I agree with @ingydotnet and @jasonkarns. The .sh extension is very generic - and I think it should not be used to determine the shell, although using it for executable scripts is not very good practice - but the extensions .{ba,da,k}sh are used in shell libraries (e.g. oh-my-zsh and similar plugin managers) and can be considered instead of the shebang, that shouldn't be used in non-executable shell files.

jasonkarns commented 5 years ago

@koalaman it's not just a warning; that causes shellcheck to exit non-zero which breaks any ci pipeline

On Wed, Jan 16, 2019 at 1:56 AM jabberabbe notifications@github.com wrote:

I agree with @ingydotnet https://github.com/ingydotnet and @jasonkarns https://github.com/jasonkarns. The .sh extension is very generic - and I think it should not be used to determine the shell, although using it for executable scripts is not very good practice - but the extensions .{ba,da,k}sh are used in shell libraries (e.g. oh-my-zsh and similar plugin managers) and can be considered instead of the shebang, that shouldn't be used in non-executable shell files.

— You are receiving this because you were mentioned. Reply to this email directly, view it on GitHub https://github.com/koalaman/shellcheck/issues/1369#issuecomment-454672456, or mute the thread https://github.com/notifications/unsubscribe-auth/AAHUpMF2thbu6cJVLzNtkM0dhglI-Z-5ks5vDs0GgaJpZM4XyQNq .

ingydotnet commented 5 years ago

@koalaman Yes.

(Agreeing with @jabberabbe) I consider .sh to be generic (this file contains some kind of shell code), whereas .bash (and also .dash and .ksh I suppose, although I don't deal with them much) is specific.

ingydotnet commented 5 years ago

Just tried to make sure with latest cabal install:

> (shellcheck --version; echo 'echo "$RANDOM"   # Does this work?' > foo.bash; shellcheck foo.bash; echo "Exit status = $?")
ShellCheck - shell script analysis tool
version: 0.6.0
license: GNU General Public License, version 3
website: https://www.shellcheck.net

In foo.bash line 1:
echo "$RANDOM"   # Does this work?
^-- SC2148: Tips depend on target shell and yours is unknown. Add a shebang.

For more information:
  https://www.shellcheck.net/wiki/SC2148 -- Tips depend on target shell and y...
Exit status = 1
koalaman commented 5 years ago

@jasonkarns I'm surprised you're finding so many shebang-less *.bash files. Where are they coming from?

It's totally plausible that my data set is severely skewed. Maybe GitHub search relies heavily on the shebang to recognize file types?

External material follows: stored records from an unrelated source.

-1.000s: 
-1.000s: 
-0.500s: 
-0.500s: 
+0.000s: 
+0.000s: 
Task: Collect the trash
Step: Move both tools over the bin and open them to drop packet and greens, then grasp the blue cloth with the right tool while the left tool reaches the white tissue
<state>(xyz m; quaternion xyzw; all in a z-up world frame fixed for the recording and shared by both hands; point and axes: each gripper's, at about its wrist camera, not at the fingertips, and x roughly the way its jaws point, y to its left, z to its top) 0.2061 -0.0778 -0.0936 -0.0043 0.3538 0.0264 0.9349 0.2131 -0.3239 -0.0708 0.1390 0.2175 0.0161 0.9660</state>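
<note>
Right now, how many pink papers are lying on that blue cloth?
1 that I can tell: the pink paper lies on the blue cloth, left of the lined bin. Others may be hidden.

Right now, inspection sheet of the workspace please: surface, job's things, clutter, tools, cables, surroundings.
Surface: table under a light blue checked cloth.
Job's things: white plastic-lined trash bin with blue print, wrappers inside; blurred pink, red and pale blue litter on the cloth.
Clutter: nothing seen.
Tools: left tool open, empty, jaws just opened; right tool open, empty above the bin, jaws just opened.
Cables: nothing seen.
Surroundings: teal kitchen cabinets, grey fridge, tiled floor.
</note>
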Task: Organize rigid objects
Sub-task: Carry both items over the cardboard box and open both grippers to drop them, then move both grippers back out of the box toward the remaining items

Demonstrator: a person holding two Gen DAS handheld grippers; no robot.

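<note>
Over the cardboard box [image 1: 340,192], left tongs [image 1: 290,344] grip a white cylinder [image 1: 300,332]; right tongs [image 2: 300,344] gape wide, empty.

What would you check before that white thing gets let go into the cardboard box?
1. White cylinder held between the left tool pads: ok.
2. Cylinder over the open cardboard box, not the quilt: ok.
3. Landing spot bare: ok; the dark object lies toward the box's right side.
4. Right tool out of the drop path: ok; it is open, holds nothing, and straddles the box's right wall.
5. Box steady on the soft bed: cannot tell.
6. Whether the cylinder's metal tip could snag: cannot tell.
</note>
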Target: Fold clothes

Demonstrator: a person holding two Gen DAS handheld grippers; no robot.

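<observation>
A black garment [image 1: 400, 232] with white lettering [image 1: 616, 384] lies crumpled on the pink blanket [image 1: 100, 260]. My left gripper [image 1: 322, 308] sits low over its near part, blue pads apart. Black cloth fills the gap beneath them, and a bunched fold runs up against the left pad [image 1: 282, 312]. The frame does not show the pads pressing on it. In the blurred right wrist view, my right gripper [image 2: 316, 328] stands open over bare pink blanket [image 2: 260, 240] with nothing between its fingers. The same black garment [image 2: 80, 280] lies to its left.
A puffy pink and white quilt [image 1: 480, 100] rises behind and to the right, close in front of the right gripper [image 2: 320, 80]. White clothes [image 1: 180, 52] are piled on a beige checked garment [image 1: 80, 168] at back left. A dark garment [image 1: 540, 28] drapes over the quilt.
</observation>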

Out of my 91 *.bash files, 83 had a bash shebang, 6 had a bats shebang, and only 2 had no shebang and therefore would benefit from this change (and they're both from pyenv).

2/4908 is obviously not much to base a convention on. In that case I would prefer a find . -name '*.bash' -exec shellcheck -s bash {} + for anyone following it to avoid others seeing issues like:

200/4908 would be more like it though. How can we get a better idea?

jasonkarns commented 5 years ago

Based on a super brief perusal based on the head contents (and some best guess heuristics based on filename and path location)

for the .sh files without shebangs:

~30 shell tab completion scripts (sourced) ~40 scripts sourced from npm run-script defined in package.json as "foo": ". ./script/foo.sh" (I can't fathom why they're sourced instead of invoked 🤷‍♂️) ~30 build pipeline scripts (some via make, some via npm, or travis config) that are invoked via bash <script> ~30 git metadata scripts (lots that are for updating author or commit info presumably via filter-branch; unsure how they are invoked but they don't have shebangs. assuming they're cat-piped to git filter-branch unless git takes the script as an arg?) ~20 scripts under openssl, mozilla, and node directories that look roughly related to build/configure/test functionality ~12 tkConfig.sh and tclConfig.sh scripts that I don't understand

also found another case that indicates the shebang+execute vs extension+source pattern: https://github.com/rspec/rspec-support/tree/master/script (found these as part of the system search)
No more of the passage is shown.